There’s only one slight drawback: each time you save and close the file, then reopen it, you’re going to have to wait while the image prep system recomputes the stabilized image. That might be only a few seconds, or it might be quite a while for a long film shot.

It’s pretty stupid, when you consider that you’ve already written the complete stabilized shot to disk!

Approach 1: do a Shot/Change Shot Images to the saved stabilized shot, and reset the image prep system from the Prepset Manager. This will let you work quickly from the saved version, but you must be sure to save this scene file separately, in case you need to change the stabilization later for some reason. And of course, going back to that saved file would mean losing later work.

Approach 2: Create an image prep prepset (“stab”) for the full stabilizer settings.

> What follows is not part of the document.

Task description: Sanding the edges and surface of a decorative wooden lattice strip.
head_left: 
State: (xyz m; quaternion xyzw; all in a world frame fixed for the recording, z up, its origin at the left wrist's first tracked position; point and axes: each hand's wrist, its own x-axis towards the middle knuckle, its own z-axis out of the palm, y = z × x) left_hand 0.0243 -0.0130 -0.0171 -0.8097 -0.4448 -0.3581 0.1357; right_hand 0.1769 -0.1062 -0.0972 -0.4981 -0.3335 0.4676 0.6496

Create another image prep prepset (“quick”), and reset it. Do the Shot/Change Shot Images. Now you’ve got it both ways: fast loading, and if you need to go back and change the stabilization, switch back to the first (“stab”) prepset, remove the stabilization from the trackers, change the shot imagery back to the original footage, then make your stabilization changes. You’ll then need to re-write the new stabilized footage, re-apply it to the trackers, etc.

Approach 1 is clearly simpler and should suffice for most simple situations. But if you need the flexibility, Approach 2 will give it to you.